At the beginning of the 20th century , there was a rediscovery of the Lyrical Ballads by critics, with numerous studies, such as that of Herbert Read ( 1930 ). From those years was the work of Basil Willey, on the English culture of the 17th and 18th centuries , which shows the relationship between the poet and empiricism and the French Revolution. Masterful is The Mirror and the Lamp by MH Abraham. A dissenting voice is that of Robert Mayo ( 1954 ), who saw in many Wordsworth characters a lack of originality and an excessive debt to eighteenth-century ballads. Very interesting are more recent studies, such as those by PD Sheats ( 1973 ) and John J. Jordan ( 1970 and 1976 ). Ifor Evans warns that, although his vision of nature was an illusion, by recording it “he achieved many experiences in the secret corners of human nature, to the point that very few sensitive minds will fail to discover in his poems something that responds to their own intuitions.”

Main works

Lyrical Ballads, with a Few Other Poems (Lyrical Ballads, 1798 ).

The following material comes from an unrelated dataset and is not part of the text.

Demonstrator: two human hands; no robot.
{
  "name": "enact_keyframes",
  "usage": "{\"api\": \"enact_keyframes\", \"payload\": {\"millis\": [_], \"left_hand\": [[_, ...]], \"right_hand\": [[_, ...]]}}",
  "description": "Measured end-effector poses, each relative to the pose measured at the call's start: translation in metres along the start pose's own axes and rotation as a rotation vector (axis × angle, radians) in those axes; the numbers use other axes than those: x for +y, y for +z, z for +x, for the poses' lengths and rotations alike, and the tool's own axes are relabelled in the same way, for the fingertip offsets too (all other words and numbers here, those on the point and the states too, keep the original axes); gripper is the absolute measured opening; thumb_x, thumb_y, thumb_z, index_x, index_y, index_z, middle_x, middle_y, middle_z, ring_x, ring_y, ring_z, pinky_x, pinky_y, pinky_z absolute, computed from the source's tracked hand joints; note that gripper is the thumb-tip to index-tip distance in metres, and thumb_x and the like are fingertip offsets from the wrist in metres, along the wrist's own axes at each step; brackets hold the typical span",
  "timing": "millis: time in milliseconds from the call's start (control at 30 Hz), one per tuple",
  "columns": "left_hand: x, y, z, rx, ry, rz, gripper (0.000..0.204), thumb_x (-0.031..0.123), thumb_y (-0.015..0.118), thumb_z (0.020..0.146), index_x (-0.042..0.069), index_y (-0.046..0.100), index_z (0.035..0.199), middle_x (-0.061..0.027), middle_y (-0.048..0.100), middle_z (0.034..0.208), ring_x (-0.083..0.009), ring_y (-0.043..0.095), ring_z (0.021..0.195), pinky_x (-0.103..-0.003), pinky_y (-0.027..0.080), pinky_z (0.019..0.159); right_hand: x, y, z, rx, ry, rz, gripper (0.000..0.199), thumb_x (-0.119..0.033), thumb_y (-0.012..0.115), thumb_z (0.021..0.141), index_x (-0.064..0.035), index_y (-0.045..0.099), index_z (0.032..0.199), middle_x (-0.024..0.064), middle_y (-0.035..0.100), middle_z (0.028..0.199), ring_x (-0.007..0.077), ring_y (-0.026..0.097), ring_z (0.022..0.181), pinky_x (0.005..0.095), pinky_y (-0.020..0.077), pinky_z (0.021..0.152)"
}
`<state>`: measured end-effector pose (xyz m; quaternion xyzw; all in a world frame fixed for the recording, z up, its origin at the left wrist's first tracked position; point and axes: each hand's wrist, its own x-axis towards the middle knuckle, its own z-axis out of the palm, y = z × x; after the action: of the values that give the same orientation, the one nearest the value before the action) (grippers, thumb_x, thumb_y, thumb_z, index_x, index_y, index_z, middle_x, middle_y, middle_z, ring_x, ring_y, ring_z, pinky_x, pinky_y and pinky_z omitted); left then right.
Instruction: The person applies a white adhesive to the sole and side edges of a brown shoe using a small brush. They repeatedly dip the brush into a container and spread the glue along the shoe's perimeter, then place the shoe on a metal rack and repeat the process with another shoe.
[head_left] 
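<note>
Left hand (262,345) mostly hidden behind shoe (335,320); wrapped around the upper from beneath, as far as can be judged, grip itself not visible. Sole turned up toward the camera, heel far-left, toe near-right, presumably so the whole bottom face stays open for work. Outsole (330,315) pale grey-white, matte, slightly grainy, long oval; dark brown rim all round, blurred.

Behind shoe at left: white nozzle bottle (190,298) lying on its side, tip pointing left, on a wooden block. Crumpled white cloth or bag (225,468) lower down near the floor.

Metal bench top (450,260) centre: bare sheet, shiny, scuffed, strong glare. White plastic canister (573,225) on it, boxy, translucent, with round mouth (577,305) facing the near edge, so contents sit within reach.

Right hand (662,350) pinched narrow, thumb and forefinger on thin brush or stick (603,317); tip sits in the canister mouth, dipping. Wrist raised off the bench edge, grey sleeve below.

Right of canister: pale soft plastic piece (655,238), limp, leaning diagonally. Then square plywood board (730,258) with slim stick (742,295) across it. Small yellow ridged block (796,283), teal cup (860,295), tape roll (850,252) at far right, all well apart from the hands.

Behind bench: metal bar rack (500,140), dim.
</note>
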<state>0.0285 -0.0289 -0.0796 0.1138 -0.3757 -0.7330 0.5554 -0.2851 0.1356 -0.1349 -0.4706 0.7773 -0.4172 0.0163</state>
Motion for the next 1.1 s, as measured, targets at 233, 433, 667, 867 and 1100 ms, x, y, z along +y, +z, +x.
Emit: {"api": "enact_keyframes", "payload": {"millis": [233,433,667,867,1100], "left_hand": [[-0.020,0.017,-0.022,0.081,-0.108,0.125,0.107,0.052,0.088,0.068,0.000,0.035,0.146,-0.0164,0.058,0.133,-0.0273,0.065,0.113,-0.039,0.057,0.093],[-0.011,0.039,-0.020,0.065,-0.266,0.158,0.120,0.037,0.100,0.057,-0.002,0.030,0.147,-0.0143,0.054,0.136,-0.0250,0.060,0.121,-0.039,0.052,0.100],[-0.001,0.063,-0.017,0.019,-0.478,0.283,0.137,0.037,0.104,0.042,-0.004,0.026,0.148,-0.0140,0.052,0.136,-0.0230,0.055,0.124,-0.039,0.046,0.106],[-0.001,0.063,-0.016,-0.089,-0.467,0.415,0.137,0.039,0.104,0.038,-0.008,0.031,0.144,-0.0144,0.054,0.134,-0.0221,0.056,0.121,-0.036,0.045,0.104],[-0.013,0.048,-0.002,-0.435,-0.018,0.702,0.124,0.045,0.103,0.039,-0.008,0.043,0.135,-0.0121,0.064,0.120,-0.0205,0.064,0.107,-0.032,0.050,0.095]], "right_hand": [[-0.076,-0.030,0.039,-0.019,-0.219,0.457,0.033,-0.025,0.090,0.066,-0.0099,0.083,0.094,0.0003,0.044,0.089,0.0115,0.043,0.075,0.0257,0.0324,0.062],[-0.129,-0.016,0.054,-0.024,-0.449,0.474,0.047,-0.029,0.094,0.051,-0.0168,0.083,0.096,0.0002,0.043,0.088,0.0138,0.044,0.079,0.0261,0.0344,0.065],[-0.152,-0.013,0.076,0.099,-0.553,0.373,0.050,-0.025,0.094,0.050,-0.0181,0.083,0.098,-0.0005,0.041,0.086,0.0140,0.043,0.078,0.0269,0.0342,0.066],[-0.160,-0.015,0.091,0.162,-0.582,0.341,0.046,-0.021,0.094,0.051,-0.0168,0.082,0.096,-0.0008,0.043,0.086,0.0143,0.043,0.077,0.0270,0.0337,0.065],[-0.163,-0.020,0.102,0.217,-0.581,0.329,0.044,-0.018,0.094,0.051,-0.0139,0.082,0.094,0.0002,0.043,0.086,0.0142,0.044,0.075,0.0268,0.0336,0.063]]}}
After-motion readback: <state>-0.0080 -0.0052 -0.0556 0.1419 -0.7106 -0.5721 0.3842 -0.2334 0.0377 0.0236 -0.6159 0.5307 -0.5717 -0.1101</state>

Lyrical Ballads, with Other Poems (Lyrical Ballads, 1800 ).

Memorials of a Tour in Scotland ( 1803 ), featuring The Solitary Reaper .

Elegiac Stanzas, suggested by a Picture of Peele Castle in a Storm, painted by Sir George Beaumont ( 1805 )

The Excursion ( 1814 )

The Recluse, with his Prospectus Ecclesiastical Sonnets. In Series ( 1821 ), featuring Mutability and Inside of King’s College Chapel, Cambridge

The Prelude or, Growth of a Poet’s Mind : Advertisement ( 1850 , posthumous).

Death.

He died at Rydal Mount on 23 April 1850 and was buried at St. Oswald’s Church in Grasmere .

Fountain

  • Evans, Ifor. Brief history of English literature. Barcelona: Ariel, 1985.
  • English romantic poets. Origen Publishing House, 1993.
  • English Romantic Poets: Byron, Shelley, Keats, Coleridge, Wordsworth. Planeta Editorial, 1989.
  • Bilingual anthology: Wordsworth, Colleridge, Shelley and Keats. Sevilla University. Publications Secretariat, 1978.
  • Reul, Paul de. William Wordsworth. Study and anthology (bilingual). Translation by Santiago González Corugedo. Júcar Editions. Col. Los Poetas no. 32. Barcelona, ​​1982.
  • Wordsworth, W.. The prelude in fourteen books, 1850. Dvd Ediciones, SL Poesía, no. 65. 2003.
  • Prologue to “Lyrical ballads” = (Preface to “Lyrical ballads”, 1800, 1802): bilingual edition.
  • “Ed. by Eduardo Sánchez Fernandez”. Ediciones Hiperión, SL Said and done. 1999
  • and Coleridge, ST Lyrical Ballads. Altaya Editions, SA 1996.
  • and Coleridge, ST Lyrical Ballads (bilingual). “Ed Santiago Corugedo”. Ediciones Cátedra, SA Letras universales, no. 135, 1990
  • Translation and prologue by Jaime Siles and F. Toda. National Editor. Alfar poetry collection, no. 15. Madrid, 1976.
  • Translations by Carmela Eulate Sanjurjo, Fernando Maristany and Gabriel de Zendegui. Editorial Cervantes, SA Barcelona, ​​around 1922.